* [WORK ORDER]:
Could you reproduce, from the records below, everything from the line with "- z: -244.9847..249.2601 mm" down to the line with "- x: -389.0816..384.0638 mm", keeping both of those lines and changing nothing?

* [ENTRIES PROVIDED]:
====

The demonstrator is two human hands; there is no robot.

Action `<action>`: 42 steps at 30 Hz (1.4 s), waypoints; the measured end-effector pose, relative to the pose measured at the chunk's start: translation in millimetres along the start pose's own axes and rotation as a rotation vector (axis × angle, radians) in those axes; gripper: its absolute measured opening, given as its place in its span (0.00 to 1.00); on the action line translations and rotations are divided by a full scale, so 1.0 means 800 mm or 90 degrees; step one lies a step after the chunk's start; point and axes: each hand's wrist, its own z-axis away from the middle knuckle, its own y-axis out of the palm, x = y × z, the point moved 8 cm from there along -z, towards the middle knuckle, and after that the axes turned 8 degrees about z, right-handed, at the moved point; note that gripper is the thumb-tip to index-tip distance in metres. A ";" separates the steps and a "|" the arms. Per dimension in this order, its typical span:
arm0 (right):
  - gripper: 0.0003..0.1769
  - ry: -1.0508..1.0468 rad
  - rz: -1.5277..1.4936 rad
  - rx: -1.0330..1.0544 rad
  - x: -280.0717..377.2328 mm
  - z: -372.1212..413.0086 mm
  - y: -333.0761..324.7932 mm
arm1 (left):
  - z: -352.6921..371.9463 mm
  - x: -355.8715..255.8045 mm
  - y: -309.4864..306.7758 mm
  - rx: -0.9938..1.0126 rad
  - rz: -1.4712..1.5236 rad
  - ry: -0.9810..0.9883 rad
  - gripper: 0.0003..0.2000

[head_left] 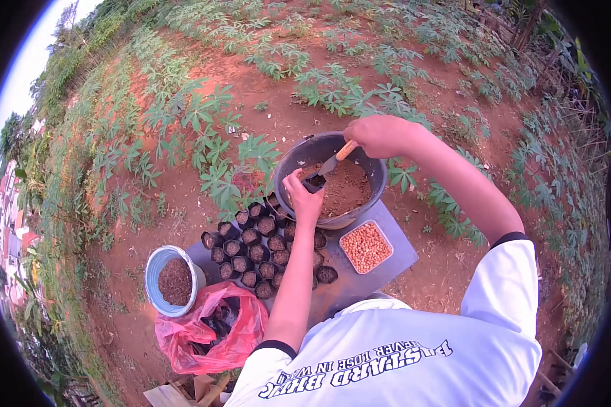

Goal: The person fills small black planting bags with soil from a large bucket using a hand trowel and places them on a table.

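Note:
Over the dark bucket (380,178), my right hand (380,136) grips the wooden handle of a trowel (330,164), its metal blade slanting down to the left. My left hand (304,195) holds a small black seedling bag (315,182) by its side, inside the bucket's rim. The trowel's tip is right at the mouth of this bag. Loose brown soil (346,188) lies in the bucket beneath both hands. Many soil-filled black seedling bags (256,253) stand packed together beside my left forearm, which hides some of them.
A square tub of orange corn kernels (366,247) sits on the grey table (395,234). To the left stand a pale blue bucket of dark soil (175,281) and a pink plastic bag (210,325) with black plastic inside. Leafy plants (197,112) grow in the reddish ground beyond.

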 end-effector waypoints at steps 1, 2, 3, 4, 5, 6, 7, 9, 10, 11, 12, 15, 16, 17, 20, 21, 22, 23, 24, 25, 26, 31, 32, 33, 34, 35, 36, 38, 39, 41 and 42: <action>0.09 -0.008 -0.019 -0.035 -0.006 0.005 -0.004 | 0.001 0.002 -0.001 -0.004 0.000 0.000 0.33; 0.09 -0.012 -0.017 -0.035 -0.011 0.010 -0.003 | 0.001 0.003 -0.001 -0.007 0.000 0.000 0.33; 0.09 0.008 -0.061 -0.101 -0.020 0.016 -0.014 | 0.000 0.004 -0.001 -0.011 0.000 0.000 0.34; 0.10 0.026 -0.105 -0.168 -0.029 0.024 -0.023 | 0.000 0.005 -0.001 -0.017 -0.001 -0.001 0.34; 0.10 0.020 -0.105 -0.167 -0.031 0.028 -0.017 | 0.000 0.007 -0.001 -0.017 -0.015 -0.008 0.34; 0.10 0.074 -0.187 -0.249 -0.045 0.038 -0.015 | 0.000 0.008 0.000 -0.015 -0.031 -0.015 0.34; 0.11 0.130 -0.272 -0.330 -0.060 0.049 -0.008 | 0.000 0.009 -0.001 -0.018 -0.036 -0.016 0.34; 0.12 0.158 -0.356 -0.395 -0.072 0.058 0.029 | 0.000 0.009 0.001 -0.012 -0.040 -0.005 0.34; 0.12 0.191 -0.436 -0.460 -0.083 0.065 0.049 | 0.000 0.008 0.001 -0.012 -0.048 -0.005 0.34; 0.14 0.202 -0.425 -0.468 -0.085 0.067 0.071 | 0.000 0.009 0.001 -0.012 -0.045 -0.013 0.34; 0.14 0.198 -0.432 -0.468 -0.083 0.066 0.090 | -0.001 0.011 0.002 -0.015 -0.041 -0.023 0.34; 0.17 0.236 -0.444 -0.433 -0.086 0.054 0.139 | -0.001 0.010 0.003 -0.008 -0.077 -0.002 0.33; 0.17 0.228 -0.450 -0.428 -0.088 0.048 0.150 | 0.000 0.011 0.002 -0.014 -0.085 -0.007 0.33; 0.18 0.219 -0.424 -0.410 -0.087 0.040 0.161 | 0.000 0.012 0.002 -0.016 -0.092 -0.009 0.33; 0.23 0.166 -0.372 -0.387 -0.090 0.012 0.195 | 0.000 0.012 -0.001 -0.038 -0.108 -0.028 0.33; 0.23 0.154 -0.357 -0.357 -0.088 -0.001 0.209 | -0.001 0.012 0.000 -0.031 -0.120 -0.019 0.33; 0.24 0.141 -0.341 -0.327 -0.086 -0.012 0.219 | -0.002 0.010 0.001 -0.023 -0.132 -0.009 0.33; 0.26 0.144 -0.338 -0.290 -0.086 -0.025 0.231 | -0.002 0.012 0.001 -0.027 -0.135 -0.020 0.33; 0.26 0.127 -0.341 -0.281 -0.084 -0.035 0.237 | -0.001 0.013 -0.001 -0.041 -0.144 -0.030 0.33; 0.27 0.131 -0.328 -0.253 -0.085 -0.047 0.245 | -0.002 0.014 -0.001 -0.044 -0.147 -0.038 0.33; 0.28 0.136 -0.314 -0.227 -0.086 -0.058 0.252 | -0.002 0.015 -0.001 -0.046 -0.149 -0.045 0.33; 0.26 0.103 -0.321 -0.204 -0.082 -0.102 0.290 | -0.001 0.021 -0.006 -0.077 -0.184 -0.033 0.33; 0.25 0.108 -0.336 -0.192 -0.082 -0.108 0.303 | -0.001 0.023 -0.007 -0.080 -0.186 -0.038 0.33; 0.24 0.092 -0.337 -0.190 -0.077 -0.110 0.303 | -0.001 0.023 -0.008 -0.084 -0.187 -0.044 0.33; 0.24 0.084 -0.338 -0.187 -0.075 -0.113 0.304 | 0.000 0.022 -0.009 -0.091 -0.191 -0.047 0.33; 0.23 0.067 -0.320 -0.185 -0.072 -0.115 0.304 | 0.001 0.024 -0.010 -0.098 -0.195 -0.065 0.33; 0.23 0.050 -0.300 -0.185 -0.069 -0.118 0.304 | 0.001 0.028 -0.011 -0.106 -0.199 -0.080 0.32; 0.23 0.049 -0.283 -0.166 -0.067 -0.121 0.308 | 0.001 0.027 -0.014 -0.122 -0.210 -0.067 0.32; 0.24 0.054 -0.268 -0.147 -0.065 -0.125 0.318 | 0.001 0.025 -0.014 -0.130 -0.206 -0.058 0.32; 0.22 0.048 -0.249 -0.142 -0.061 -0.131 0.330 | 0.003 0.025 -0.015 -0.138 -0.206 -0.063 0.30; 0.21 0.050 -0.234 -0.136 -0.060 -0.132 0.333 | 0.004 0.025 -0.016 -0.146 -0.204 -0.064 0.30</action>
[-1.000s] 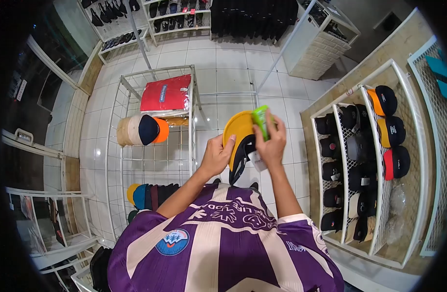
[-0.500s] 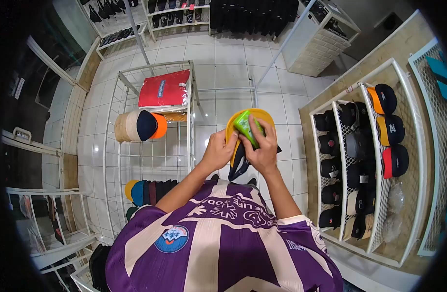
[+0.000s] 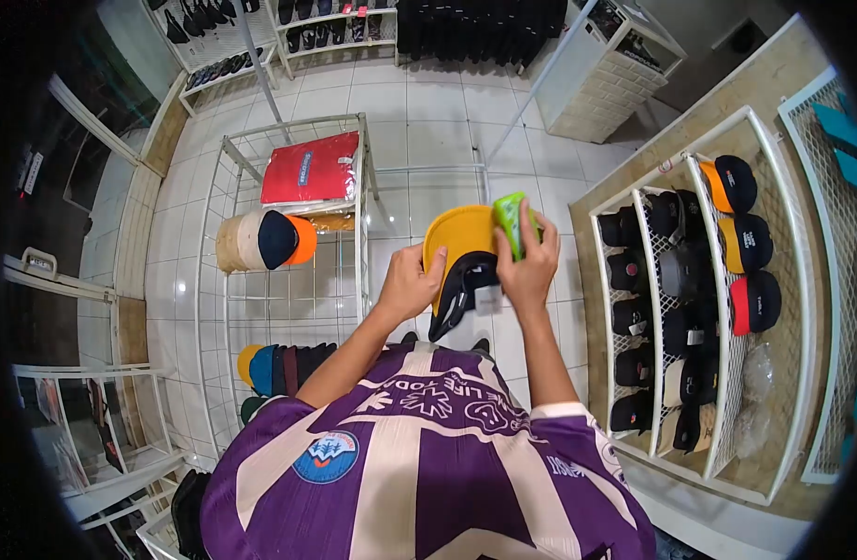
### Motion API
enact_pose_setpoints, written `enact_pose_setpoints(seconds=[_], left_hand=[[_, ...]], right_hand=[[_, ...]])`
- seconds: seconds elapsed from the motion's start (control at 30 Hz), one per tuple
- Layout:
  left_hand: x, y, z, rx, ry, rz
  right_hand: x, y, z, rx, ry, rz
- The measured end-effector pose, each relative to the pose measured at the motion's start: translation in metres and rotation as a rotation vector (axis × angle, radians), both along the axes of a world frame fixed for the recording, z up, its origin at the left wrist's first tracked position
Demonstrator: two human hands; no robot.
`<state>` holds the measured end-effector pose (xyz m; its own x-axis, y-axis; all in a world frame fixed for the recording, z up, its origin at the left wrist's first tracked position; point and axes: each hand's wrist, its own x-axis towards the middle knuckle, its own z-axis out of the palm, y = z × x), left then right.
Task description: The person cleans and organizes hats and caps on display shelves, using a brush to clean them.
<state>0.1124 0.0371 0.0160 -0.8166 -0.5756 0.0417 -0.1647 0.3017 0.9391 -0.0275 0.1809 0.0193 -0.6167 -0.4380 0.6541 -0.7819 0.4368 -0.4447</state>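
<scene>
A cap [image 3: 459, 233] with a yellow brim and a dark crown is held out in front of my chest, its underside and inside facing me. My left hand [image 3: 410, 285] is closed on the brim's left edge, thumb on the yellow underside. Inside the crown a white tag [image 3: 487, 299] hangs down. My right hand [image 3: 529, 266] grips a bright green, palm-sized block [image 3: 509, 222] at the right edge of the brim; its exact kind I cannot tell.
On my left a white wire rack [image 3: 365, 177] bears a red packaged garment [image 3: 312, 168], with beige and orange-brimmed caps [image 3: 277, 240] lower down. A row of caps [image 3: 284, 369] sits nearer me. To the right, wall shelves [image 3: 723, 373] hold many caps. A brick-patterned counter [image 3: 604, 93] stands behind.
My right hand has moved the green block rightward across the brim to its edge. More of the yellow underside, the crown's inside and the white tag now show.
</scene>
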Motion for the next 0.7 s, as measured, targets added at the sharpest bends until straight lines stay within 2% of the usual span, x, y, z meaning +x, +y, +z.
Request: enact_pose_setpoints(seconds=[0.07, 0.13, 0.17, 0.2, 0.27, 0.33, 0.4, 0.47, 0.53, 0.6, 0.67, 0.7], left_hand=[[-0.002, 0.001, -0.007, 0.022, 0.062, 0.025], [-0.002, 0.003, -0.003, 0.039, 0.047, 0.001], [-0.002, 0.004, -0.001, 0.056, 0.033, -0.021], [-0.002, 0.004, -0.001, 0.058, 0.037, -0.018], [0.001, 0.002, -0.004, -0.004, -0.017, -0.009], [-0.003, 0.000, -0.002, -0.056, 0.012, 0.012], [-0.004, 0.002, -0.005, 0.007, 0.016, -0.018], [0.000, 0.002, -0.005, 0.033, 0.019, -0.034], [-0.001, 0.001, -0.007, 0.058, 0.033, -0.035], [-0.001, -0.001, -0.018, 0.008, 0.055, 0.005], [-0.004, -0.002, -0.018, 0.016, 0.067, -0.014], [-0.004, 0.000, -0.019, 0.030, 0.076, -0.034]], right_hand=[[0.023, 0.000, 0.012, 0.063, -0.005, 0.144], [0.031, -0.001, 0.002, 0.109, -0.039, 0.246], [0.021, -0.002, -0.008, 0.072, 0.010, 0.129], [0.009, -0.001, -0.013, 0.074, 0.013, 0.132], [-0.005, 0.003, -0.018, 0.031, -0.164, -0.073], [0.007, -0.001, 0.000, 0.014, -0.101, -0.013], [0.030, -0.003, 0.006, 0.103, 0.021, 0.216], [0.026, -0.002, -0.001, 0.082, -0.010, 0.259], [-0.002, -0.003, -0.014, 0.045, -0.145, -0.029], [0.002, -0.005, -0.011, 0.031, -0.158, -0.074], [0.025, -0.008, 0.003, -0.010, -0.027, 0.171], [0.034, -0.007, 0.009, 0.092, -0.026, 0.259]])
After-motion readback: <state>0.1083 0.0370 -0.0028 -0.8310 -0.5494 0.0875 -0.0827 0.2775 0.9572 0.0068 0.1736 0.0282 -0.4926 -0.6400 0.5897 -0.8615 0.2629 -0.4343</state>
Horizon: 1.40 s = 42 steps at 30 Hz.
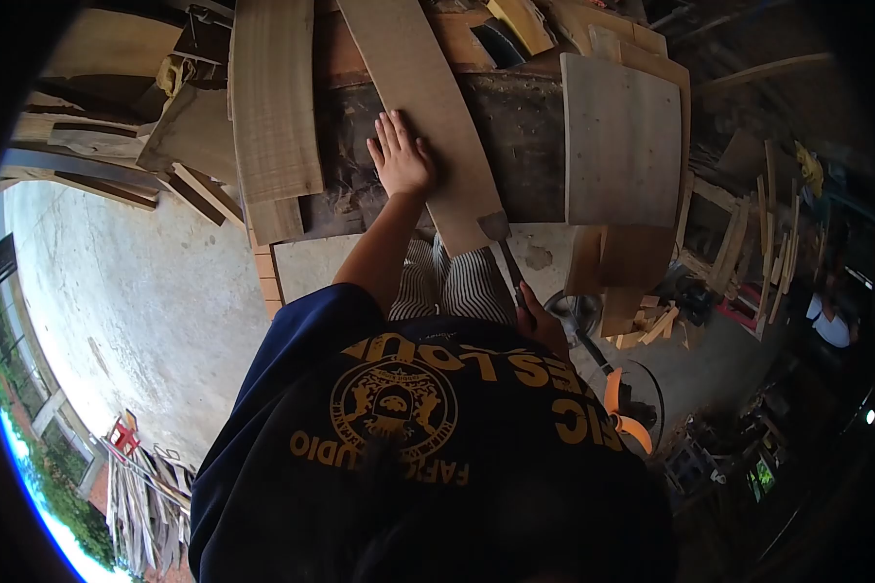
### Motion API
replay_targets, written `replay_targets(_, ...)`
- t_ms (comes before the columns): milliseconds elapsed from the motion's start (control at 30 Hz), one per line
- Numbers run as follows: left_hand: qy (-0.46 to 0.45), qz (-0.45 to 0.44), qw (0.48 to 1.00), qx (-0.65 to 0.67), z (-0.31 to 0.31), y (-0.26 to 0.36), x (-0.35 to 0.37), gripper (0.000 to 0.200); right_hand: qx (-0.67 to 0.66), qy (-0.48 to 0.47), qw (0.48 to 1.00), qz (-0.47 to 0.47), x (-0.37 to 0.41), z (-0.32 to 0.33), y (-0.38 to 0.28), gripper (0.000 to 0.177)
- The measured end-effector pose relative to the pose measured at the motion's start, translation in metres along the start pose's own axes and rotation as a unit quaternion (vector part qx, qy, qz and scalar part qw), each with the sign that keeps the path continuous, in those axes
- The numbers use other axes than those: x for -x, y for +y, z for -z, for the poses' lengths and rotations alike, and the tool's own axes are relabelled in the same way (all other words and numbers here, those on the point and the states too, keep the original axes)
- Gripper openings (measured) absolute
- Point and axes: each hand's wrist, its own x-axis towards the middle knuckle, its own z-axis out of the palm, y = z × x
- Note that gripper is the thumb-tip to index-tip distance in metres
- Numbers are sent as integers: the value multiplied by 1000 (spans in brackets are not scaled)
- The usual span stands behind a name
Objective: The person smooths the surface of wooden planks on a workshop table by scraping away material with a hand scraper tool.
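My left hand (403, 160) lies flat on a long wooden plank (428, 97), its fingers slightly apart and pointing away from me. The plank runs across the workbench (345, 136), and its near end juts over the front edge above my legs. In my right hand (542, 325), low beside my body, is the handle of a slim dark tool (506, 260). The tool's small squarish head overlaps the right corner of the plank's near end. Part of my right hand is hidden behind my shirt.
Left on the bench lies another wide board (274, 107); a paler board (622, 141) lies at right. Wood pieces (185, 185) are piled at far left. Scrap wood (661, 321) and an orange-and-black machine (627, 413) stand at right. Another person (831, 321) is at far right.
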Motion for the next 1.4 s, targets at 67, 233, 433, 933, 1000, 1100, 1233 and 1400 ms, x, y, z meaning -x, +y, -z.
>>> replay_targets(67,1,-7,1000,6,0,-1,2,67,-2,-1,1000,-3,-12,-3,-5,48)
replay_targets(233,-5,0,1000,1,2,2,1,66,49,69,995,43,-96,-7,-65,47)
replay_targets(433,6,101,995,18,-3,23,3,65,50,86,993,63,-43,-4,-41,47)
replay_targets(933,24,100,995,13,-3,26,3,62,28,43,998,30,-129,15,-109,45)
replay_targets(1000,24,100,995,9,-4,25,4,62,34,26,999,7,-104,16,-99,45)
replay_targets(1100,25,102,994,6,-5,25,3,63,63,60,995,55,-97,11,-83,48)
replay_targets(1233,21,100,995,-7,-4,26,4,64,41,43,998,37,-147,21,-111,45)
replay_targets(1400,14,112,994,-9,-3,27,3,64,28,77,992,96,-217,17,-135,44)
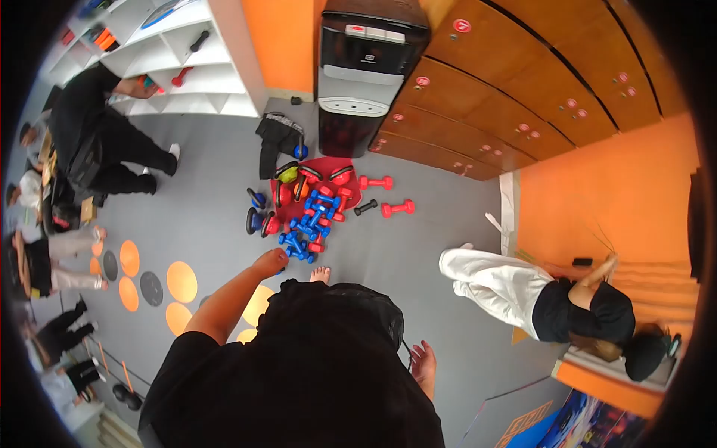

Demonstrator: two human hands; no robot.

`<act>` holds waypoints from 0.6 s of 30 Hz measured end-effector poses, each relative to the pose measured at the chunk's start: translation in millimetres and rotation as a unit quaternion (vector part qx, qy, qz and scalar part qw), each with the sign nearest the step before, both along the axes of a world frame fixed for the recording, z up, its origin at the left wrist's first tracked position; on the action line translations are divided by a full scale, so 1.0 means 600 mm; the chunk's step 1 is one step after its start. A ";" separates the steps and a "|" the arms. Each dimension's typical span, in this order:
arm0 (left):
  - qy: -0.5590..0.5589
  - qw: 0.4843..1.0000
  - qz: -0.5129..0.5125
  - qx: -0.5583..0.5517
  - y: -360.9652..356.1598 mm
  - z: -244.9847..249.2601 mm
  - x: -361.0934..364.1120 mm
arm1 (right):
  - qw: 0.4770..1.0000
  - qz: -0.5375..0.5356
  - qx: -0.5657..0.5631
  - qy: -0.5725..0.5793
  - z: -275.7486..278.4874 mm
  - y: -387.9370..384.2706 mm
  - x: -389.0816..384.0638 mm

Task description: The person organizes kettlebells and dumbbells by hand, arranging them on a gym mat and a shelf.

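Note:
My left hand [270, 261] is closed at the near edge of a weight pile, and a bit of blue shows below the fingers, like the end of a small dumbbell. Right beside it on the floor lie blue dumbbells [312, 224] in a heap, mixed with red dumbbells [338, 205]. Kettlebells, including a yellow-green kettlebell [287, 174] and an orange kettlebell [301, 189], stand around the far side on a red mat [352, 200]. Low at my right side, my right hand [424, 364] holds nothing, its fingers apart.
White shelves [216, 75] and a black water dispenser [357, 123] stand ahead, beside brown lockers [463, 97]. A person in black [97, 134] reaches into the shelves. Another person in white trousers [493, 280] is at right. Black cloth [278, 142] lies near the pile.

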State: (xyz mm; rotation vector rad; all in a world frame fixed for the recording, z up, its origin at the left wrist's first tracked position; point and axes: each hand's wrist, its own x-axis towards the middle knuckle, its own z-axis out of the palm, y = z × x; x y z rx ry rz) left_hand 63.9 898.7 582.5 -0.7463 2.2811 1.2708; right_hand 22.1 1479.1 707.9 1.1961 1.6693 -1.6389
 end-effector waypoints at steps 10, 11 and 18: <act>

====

* [THE COMPLETED TASK]:
  - z: -244.9847..249.2601 mm
  - x: -361.0934..364.1120 mm
arm1 (right):
  - qw: 0.4770..1.0000
  - qz: -0.5375..0.5356
  - qx: -0.5657..0.5631
  - qy: -0.5725..0.5793
  - z: -275.7486..278.4874 mm
  - y: -387.9370..384.2706 mm
  - x: -389.0816..384.0638 mm

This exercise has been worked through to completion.